Rating:  Summary: My Big Fat Greek Page-Turner Review: The panorama of history covered by Eugenides is truly amazing. I was charmed by the details, amused by the references to history (Forrest Gump style, but with more bite), and thoroughly taken in by the plot. I loved the lack of resolution at the end; Cal/Callie's story is real rather than fairy tale, and problems don't always come together neatly. Most importantly, however, I really enjoyed the depth and roundness of the characters -- I felt I was spending time with people in my own neighborhood (which is remarkable when one looks at the basic premise of the novel.) If you like books that manage to be bizarre and familiar at the same time, this is the book for you!
Rating:  Summary: My favourite Bildungsroman Review: I'm not often a fan of books that record people's coming of age so I tried to steer clear of Middlesex for a while.

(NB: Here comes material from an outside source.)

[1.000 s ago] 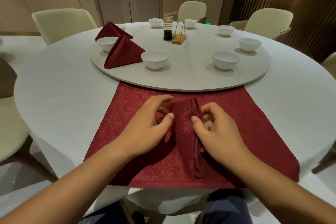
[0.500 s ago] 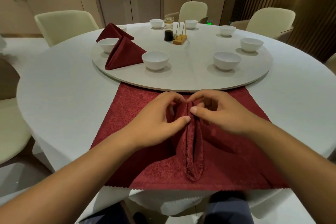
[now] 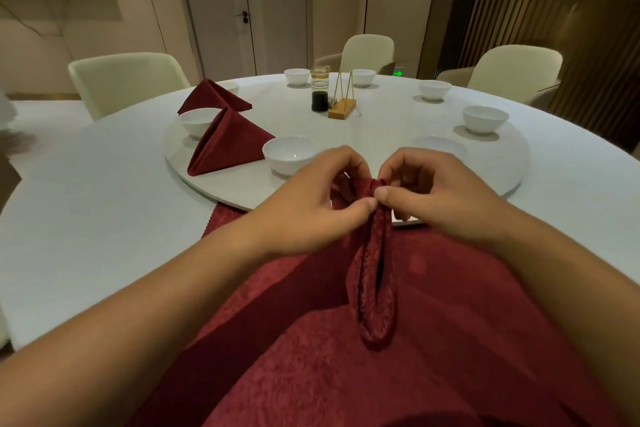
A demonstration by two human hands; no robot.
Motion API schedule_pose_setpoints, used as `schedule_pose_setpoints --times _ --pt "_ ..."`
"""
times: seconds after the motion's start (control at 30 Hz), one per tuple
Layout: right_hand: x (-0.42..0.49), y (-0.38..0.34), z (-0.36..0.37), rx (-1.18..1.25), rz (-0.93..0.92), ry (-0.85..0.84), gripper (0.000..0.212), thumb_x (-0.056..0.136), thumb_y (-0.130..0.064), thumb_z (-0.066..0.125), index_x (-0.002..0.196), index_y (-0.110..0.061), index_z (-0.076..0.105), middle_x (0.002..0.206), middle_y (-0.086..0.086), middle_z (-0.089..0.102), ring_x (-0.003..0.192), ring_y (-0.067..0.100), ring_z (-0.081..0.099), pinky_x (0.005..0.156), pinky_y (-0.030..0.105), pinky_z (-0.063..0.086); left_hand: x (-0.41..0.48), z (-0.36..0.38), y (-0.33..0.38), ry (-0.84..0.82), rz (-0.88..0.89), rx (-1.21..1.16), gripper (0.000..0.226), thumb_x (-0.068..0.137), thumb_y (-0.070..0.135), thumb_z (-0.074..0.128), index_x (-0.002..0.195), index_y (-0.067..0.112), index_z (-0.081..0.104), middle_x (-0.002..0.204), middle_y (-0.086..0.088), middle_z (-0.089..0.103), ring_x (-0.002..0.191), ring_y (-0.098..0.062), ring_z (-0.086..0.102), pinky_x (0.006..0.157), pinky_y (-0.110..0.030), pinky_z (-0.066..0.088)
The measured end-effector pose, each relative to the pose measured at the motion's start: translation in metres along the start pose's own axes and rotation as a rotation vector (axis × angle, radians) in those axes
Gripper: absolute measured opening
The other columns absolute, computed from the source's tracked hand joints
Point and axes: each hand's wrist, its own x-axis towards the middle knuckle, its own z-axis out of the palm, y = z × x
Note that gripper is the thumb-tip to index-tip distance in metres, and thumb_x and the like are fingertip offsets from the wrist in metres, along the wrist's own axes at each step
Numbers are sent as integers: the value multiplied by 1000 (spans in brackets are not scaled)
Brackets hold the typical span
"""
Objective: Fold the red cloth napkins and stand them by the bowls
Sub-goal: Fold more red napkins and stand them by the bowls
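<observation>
Red napkin (image 3: 377, 288): spread from the turntable's (image 3: 381, 135) near rim toward the person, with a doubled pleat down its middle. Its left edge lies on the white table (image 3: 86, 201), just beside that rim.

At the pleat's top end, left to right:
- left hand (image 3: 311, 204) pinches the bunched cloth, thumb against curled fingers
- pleat top is squeezed between the two thumbs
- right hand (image 3: 436, 198) pinches the same bunch from the other side; thumb tips almost touch

The pinch point sits in front of the turntable's near rim. Can't tell whether the cloth touches the rim. Below the hands the pleat opens into a long loop.

On the turntable, left to right:
- far folded napkin (image 3: 213, 97) and near folded napkin (image 3: 228, 146) stand as tents on the left side, with the left bowl (image 3: 199, 121) between them
- near bowl (image 3: 289, 154) sits just right of the near tent, just beyond the left hand
- dark jar (image 3: 319, 101), glass (image 3: 320, 78) and wooden holder (image 3: 342, 107) stand at centre
- right-near bowl (image 3: 438, 146) is mostly hidden behind the right hand

Diff:
- 1.0 s ago the hands were apart, one each side of the pleat, low on the cloth
- 0.5 s ago they had closed on the pleat top, short of the rim, and the right-near bowl was in full view
- now both are raised, the pleat is pulled up taller, and the cloth fills the lower view
- tents and other bowls are in the same spots on the turntable
</observation>
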Motion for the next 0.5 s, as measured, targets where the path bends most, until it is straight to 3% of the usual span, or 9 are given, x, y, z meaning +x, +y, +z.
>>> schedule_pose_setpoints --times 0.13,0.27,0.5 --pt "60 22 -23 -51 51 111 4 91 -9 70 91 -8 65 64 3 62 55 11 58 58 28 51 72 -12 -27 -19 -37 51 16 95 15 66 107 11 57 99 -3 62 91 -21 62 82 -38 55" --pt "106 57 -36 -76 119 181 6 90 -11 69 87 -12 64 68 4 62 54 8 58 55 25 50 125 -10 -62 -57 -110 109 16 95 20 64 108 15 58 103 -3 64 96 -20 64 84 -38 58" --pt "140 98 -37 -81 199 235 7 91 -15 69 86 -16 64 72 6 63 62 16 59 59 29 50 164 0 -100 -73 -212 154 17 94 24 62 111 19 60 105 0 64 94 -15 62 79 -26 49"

When I was finally convinced to read it, I was in for a pleasant surprise. Afterall, when was the last time you read a novel where the protagonist was a hermaphrodite? I liked how it mixed history into the narrative as it allowed the reader to think of how an immigrant family may interpret American race relations. I also appreciated the ending which saw Cal performing a traditional Greek custom that affirmed her coming to grips with her second life - and tied in nicely with the periodic episodes of Cal's contemporary world in Berlin.